Simple conditional loop

I've been testing simple loops in Rust because I'd like to know more about writing performant ones, here are some very simple examples:

#[inline]
fn rust_cheating(high: isize) -> isize {
    let mut total = 0;
    let mut i = 4;
    let high = high * 2;
    while i <= high {
        total += i;
        i += 4;
    }
    total
}

fn rust_iter1(n: isize) -> isize {
    (1..=n).fold(0, |sum, item| {
        if item%2 == 0 {
            sum + item*2
        } else {
            sum
        }
    })
}

fn rust_iter2(n: isize) -> isize {
    (1..=n)
    .filter(|item| item%2==0)
    .map(|item| item*2)
    .fold(0, |sum, item| sum + item)
}

#[inline]
fn rust_iter3(n: isize) -> isize {
    (4..=n*2).step_by(4).fold(0, |sum, item|  sum + item)
}

Using criterion, this is the benchmark

rust_cheating           time:   [179.32 us 179.44 us 179.61 us]                          
Found 13 outliers among 100 measurements (13.00%)
  5 (5.00%) high mild
  8 (8.00%) high severe

rust_iter1              time:   [270.06 us 270.73 us 271.62 us]                       
Found 14 outliers among 100 measurements (14.00%)
  4 (4.00%) high mild
  10 (10.00%) high severe

rust_iter2              time:   [270.07 us 270.76 us 271.62 us]                       
Found 11 outliers among 100 measurements (11.00%)
  4 (4.00%) high mild
  7 (7.00%) high severe

rust_iter3              time:   [496.71 us 498.06 us 499.66 us]                       
Found 9 outliers among 100 measurements (9.00%)
  8 (8.00%) high mild
  1 (1.00%) high severe

Any tip on how I can improve? I am using n = 1_000_000 .

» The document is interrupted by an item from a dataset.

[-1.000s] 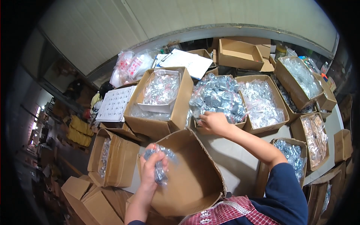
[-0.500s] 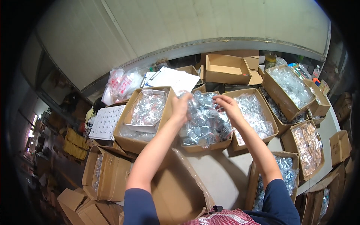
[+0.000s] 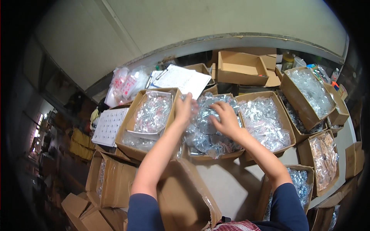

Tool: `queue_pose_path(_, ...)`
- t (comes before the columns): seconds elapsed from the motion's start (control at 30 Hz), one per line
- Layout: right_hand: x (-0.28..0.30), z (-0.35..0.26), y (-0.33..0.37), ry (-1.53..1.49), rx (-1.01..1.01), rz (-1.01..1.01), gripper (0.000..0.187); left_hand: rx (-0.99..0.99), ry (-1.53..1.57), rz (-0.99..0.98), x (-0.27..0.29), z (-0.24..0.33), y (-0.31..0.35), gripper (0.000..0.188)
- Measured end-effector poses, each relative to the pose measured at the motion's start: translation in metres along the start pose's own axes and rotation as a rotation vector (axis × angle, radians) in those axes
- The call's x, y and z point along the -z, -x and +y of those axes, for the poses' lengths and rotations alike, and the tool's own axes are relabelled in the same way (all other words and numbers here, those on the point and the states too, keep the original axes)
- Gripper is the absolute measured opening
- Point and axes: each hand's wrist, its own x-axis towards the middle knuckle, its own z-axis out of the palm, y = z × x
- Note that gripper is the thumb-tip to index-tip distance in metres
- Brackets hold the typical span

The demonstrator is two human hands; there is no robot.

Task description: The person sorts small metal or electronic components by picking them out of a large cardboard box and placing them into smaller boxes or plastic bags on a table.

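My left hand [image 3: 185,111] is over the left edge of a middle cardboard box [image 3: 227,154], its fingers smeared by motion. Small clear bags of dark grey metal parts [image 3: 210,136] fill that box, with loose plastic bulging over its near side. Above the same bags, my right hand [image 3: 226,120] reaches in from the right, thumb and fingers curved and apart with nothing visible between them. Close by my left hand stands a cardboard box [image 3: 169,122] with a white inner tray of bagged shiny parts [image 3: 153,112].
To the right stand a box of silvery bagged parts [image 3: 266,123], a tilted box of clear bags [image 3: 310,92] and a box of copper-coloured pieces [image 3: 323,156]. An open carton [image 3: 181,196] is directly before me. Papers on a clipboard [image 3: 179,79] lie behind.
My right hand has moved left and lower over the middle box. My left hand stays near the box's left edge, blurred. The view has shifted slightly.
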Motion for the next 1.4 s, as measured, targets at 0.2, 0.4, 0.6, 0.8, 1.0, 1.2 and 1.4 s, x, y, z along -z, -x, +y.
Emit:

I'm not entirely sure why the first one is "cheating" but if iterators are necessary then here's my attempt:

fn rust_iter4(n: isize) -> isize {
    (1..=n/2).fold(0, |sum, item| sum + (item*4) )
}

Which should be more or less the same as this for loop:

fn rust_for(n: isize) -> isize {
    let mut total = 0;
    for i in 1..=n/2 {
        total += i * 4;
    }
    total
}

I don't know how it compares performance wise.

2 Likes

That name comes from this article.

Ah. Yeah, when dealing with integers you're not going to beat a while loop no matter how clever you are.

Interesting results:

rust_for                time:   [478.60 us 493.62 us 509.58 us] 
rust_iter4              time:   [2.1201 ns 2.2015 ns 2.2839 ns]

The last one is very impressive

Huh, I wonder why the for loop is so much slower.

That ns means that the compiler optimized away at compile time (performed the computation), right?

Correct.

It was probably able to see that the loop had no side-effects or all inputs were known and evaluatable at compile time.

Whatever framework you use for benchmarking should provide some sort of "black box" for inhibiting those sorts of optimisations. Possibly as part of parameterising the benchmark.

1 Like

Ha, I missed the units. I guess the literal fastest way would be to solve the equation and not loop at all.

Please never use a sum as your examples for this stuff. LLVM has special closed-form optimizations for sums, so really you're just testing the very nuanced difference between whether that manages to happen or not.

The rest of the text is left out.